Could you filter the records below down to the lines that include the word "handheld"?

::: Given data :::

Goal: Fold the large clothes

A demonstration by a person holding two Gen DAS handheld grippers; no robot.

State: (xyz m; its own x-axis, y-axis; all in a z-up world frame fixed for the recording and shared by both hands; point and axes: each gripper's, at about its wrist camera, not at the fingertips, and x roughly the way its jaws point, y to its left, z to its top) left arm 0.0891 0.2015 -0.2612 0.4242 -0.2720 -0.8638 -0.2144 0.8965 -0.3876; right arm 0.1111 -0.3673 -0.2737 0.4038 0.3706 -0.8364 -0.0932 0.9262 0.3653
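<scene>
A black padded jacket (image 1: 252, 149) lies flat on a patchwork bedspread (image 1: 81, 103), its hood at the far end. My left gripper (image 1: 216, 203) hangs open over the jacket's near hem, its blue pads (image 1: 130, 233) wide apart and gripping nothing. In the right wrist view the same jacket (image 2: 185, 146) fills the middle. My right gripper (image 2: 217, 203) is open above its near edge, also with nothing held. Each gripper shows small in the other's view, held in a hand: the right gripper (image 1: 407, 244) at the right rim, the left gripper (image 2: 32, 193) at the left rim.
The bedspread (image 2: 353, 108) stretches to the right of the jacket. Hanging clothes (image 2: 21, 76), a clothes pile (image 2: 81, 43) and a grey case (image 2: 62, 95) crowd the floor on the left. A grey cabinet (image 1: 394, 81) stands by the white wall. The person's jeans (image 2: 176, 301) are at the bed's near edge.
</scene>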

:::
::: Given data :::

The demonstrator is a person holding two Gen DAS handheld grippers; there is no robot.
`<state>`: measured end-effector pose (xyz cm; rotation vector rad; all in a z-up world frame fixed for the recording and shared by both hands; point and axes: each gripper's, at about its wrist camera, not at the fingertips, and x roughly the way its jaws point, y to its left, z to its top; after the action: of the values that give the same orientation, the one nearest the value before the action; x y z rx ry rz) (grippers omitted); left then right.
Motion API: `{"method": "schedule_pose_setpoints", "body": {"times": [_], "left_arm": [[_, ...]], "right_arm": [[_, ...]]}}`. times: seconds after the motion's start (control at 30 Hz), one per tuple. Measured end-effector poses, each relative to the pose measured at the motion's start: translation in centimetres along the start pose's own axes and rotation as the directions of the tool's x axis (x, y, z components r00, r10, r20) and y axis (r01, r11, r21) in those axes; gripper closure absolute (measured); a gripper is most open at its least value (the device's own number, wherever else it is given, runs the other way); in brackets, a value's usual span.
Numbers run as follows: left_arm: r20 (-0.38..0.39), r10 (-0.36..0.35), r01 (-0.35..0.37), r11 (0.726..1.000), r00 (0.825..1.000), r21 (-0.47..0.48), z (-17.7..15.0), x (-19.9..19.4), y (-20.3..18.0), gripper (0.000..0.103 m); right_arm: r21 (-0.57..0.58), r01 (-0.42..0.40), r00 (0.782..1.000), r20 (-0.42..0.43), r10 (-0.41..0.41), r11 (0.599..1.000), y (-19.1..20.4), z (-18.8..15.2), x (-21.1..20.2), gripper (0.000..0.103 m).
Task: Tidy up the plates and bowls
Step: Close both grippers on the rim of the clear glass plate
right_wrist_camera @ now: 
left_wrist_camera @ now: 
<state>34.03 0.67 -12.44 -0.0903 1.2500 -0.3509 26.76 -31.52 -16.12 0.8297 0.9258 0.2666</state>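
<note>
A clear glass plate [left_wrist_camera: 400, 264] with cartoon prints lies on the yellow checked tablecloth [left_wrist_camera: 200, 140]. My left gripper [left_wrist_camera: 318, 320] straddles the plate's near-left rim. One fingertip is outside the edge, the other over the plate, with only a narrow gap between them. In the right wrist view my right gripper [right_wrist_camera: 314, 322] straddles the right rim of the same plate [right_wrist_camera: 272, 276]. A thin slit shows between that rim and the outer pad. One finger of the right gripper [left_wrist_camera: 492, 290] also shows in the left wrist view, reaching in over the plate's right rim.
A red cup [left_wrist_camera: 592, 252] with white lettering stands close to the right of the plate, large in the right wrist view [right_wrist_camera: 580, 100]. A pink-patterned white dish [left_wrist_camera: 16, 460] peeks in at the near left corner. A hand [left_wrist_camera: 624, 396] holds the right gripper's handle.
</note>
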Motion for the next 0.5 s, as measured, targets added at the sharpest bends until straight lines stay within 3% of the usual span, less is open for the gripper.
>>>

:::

Exercise answer -
A demonstration by a person holding two Gen DAS handheld grippers; no robot.
The demonstrator is a person holding two Gen DAS handheld grippers; there is no robot.

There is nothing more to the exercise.